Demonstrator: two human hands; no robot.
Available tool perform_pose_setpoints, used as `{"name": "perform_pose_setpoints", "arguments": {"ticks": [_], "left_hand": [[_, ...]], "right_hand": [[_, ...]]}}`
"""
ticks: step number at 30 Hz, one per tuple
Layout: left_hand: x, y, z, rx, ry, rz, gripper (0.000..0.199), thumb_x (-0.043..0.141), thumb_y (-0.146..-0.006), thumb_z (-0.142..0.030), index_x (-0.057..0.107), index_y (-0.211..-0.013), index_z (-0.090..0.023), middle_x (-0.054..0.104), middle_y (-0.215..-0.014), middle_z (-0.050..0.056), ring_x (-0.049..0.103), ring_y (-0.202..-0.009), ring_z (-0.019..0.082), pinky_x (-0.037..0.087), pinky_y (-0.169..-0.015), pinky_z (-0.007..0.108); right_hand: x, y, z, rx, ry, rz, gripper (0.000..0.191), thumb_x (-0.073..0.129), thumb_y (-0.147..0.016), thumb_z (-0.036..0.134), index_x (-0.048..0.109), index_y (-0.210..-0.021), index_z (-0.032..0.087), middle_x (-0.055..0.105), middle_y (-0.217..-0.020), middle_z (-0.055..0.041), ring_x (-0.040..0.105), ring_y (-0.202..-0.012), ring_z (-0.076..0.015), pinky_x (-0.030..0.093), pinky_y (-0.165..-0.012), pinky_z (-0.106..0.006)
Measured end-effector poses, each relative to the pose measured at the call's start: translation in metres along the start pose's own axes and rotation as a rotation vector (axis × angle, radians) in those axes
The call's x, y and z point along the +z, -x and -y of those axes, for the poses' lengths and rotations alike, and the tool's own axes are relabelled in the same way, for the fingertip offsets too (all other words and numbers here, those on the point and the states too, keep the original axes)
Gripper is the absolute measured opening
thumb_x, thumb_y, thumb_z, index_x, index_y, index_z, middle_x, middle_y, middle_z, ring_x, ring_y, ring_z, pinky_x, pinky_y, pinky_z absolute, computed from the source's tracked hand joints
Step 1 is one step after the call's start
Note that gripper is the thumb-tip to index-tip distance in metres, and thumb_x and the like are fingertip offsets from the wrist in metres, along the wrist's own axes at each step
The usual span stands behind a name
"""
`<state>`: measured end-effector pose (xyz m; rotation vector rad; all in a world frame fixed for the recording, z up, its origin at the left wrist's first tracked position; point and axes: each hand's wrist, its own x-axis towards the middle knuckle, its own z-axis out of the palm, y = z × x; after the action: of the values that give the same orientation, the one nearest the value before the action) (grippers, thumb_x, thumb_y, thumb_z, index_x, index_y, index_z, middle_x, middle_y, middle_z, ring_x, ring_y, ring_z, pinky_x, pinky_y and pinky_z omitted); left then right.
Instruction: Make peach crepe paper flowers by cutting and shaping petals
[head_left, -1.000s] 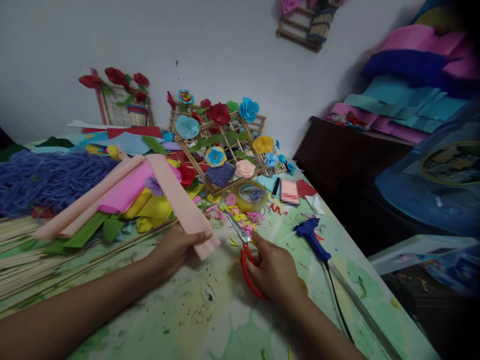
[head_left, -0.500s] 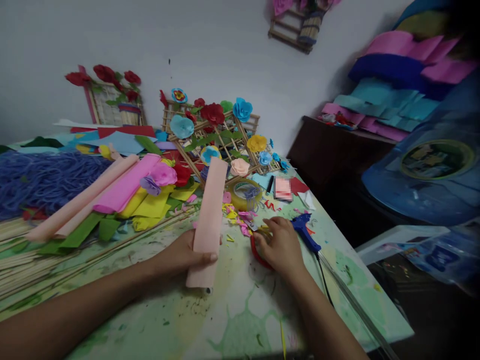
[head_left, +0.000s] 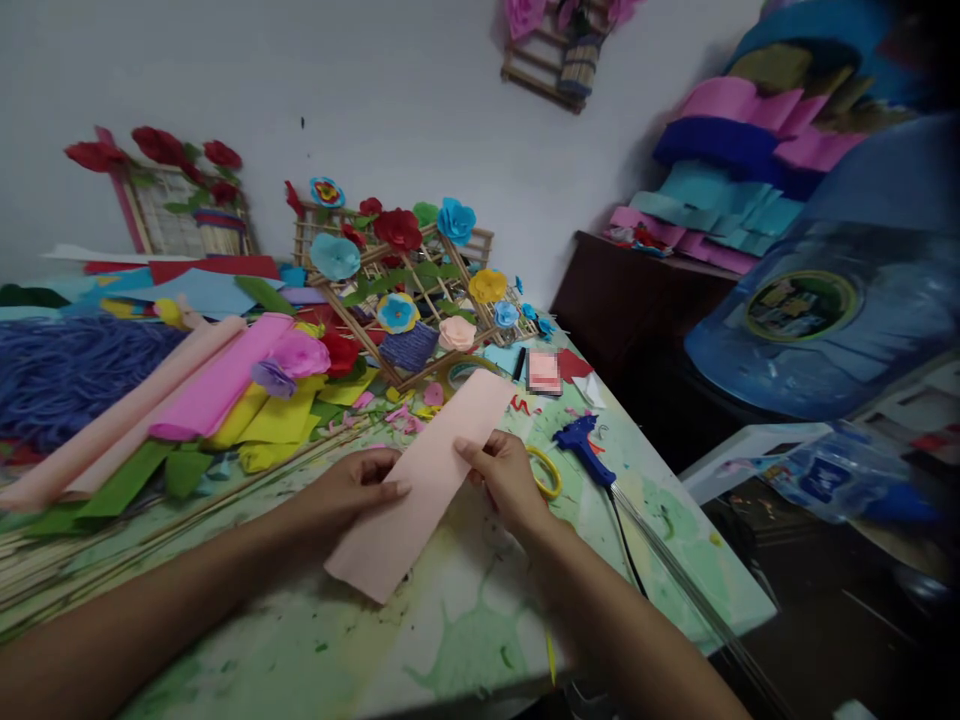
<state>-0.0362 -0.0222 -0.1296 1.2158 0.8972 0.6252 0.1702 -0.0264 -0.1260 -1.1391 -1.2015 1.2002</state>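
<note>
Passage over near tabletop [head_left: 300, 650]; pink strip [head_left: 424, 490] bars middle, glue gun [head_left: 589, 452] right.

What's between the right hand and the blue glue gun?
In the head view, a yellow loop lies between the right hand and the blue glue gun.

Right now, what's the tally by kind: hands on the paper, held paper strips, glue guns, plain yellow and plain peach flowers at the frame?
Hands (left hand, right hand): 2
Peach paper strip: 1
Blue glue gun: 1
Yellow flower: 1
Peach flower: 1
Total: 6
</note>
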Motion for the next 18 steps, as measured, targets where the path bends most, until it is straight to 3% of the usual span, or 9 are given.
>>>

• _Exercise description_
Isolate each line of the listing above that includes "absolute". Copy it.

• _Written solution_
Gripper is the absolute measured opening
thumb_x, thumb_y, thumb_z, index_x, index_y, index_z, middle_x, middle_y, middle_z, ring_x, ring_y, ring_z, pinky_x, pinky_y, pinky_z absolute, computed from the source's tracked hand joints

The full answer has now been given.